(Collection entries)
____________

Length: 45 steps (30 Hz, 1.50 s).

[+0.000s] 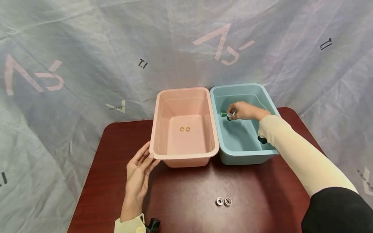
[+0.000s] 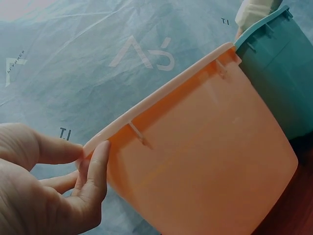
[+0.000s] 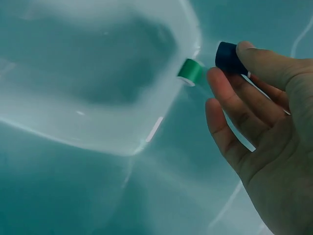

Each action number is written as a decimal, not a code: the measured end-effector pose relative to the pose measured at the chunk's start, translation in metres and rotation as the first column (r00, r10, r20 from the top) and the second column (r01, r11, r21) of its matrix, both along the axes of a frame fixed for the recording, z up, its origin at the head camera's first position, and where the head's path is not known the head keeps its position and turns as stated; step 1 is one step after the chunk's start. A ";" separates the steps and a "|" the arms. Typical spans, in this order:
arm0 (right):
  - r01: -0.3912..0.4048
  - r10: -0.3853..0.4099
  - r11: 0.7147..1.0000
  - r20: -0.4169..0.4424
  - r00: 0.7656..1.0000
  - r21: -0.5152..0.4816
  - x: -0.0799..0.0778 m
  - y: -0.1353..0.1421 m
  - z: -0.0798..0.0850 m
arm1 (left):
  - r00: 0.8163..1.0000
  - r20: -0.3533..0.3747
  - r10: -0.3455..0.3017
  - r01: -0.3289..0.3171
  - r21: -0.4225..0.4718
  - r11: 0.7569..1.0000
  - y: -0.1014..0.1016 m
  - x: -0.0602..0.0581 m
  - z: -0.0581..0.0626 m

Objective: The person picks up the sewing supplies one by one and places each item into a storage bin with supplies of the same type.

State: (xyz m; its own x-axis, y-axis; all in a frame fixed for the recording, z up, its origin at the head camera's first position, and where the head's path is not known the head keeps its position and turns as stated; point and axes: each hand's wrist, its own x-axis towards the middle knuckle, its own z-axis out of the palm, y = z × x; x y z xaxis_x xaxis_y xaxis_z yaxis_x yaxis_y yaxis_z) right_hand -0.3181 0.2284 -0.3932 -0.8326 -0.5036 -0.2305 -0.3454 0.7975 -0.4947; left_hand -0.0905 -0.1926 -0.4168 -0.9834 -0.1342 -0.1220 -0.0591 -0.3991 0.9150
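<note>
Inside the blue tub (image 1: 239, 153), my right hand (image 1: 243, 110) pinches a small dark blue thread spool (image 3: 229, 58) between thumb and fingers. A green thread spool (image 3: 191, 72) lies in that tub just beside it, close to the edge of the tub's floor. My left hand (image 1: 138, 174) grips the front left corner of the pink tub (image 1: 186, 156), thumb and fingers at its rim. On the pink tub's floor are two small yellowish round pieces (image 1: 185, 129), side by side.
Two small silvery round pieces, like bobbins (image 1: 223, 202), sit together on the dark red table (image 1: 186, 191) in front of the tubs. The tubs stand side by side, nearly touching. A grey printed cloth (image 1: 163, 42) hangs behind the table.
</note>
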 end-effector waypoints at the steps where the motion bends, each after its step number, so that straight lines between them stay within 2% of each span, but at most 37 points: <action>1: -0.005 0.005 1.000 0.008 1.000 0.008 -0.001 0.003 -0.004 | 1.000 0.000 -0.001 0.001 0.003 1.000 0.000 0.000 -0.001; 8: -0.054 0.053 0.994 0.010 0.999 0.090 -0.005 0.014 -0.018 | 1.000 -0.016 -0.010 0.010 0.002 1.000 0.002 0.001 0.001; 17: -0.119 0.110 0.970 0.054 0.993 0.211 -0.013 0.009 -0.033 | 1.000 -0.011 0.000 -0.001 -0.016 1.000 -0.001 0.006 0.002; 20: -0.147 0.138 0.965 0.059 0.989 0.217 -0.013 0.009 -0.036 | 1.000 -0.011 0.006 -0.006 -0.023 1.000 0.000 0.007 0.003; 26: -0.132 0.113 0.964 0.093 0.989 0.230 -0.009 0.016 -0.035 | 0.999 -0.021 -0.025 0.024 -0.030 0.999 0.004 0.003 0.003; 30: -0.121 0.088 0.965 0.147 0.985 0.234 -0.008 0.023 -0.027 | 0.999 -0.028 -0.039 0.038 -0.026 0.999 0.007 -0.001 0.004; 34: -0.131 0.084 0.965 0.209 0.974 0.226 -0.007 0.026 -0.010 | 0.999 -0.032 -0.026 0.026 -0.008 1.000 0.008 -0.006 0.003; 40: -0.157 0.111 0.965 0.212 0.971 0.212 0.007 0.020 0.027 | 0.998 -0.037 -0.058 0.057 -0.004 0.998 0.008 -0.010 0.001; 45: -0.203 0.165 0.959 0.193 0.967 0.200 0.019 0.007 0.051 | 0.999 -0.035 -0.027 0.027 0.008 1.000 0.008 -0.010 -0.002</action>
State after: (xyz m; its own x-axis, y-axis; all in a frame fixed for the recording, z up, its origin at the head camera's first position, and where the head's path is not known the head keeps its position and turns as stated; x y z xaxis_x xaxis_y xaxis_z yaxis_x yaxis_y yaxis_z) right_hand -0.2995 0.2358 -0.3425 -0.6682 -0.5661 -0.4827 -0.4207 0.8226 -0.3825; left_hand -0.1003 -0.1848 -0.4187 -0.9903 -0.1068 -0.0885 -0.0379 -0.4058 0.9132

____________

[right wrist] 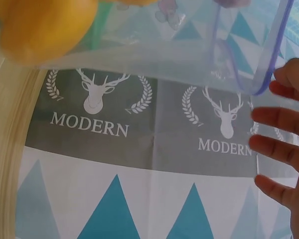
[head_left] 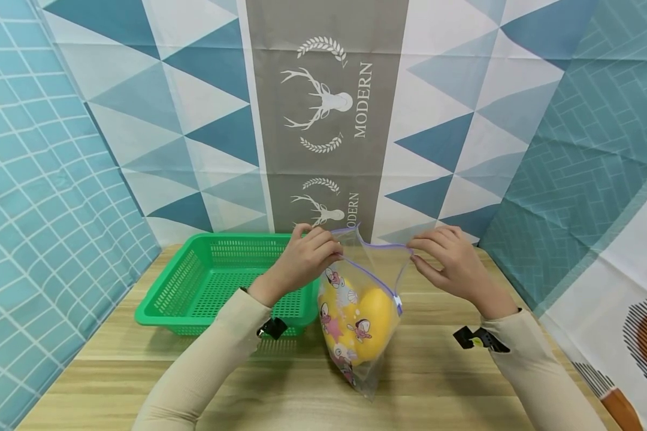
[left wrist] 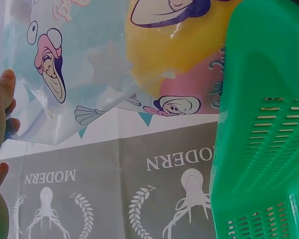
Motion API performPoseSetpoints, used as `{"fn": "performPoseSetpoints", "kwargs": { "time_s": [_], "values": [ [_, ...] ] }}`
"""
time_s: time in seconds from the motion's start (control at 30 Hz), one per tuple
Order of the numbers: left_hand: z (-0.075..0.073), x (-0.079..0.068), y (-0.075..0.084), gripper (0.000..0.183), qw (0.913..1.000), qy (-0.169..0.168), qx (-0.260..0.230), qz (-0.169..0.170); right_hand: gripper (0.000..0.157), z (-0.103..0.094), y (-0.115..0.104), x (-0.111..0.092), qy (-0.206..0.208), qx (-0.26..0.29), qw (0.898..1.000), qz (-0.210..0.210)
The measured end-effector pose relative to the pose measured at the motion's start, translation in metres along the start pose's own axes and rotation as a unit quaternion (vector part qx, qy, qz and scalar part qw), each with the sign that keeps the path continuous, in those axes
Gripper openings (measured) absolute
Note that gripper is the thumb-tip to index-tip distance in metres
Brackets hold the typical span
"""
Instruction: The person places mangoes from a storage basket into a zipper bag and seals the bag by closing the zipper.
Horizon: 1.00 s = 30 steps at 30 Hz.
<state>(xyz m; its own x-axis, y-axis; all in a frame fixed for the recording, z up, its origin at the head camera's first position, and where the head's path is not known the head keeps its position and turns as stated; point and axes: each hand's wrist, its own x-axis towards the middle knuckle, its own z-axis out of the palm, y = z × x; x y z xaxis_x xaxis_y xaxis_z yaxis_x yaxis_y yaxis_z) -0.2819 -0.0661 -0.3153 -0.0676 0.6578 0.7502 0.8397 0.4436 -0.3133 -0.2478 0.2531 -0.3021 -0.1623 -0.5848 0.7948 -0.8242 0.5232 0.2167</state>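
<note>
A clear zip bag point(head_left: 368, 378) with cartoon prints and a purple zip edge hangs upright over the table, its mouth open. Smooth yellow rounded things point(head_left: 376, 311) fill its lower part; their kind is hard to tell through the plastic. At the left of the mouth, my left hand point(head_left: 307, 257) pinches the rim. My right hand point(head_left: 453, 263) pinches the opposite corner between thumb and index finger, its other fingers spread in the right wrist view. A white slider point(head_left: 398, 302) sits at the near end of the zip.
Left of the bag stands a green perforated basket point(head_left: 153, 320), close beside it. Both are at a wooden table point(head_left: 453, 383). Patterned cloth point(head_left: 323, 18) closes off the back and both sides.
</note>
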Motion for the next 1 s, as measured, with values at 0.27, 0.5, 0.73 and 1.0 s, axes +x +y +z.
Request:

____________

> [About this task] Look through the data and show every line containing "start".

> [Task solution]
Each action number is written as a decimal, not a code: the measured end-effector pose relative to the pose measured at the chunk's start, translation in metres and rotation as the first column (r00, r10, r20 from the top) and the second column (r01, r11, r21) of its matrix, both along the axes of a frame fixed for the recording, z up, its origin at the head camera's first position, and where the head's path is not known the head keeps its position and turns as stated; step 1 is one step after the chunk's start. A ";" separates the steps and a "|" the arms. Typical spans, in this order:
time_s: time in seconds from the motion's start (control at 30 Hz), one per tuple
The measured end-effector pose relative to the pose measured at the motion's start, translation in metres along the start pose's own axes and rotation as a unit quaternion (vector part qx, qy, qz and scalar part qw), each with the sign that keeps the path continuous, in those axes

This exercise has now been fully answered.